Years ago, an organization’s infrastructure could run off a laptop without anyone noticing. Complexity and risk intruded on such simplicity. In addition, the crucial role of computing in business made technical operations not only important but vital. So, reliability and security became obvious business concerns for any growing organization. Plus, some businesses now face fines and regulatory action for downtime. So resilient data infrastructure is critically important.

That resilience can be implemented in multiple ways. Instead of just one machine running all aspects of the data warehouse service, a cluster might be used. And because administrators need to perform maintenance on clusters, multiple clusters might be required to ensure 24/7 availability. Those clusters must be managed and connected.

A whole service often must be replicated on different sites. This is important if an organization operates over large distances. It is also an important part of managing risk and making data infrastructure resilient.

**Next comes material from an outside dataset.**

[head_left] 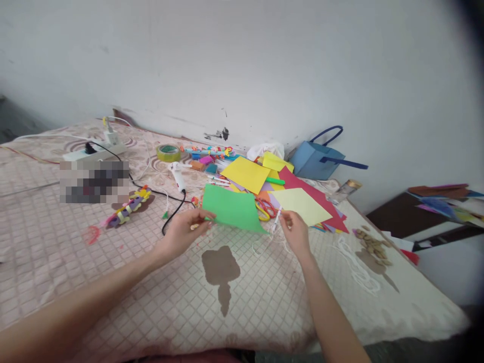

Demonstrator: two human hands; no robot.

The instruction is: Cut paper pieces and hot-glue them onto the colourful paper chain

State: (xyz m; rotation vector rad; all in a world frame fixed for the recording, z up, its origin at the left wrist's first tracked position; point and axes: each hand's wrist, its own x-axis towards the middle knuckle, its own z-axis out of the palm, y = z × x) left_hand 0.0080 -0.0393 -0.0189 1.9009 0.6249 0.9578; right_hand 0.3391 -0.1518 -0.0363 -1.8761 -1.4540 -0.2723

An organization’s needs will dictate the data warehouse design selected. Fast internet access and distributed workforces mean that many organizations are deploying data warehouses in the cloud. But others choose to keep some or all of their data warehouse needs on-premise.

Not Just a Database

Data warehouses are more than just a database. They are a centralized set of systems used for reporting and analyzing data. They are key to business intelligence systems. They store current and historical data in ways that are optimized for analysis by managers.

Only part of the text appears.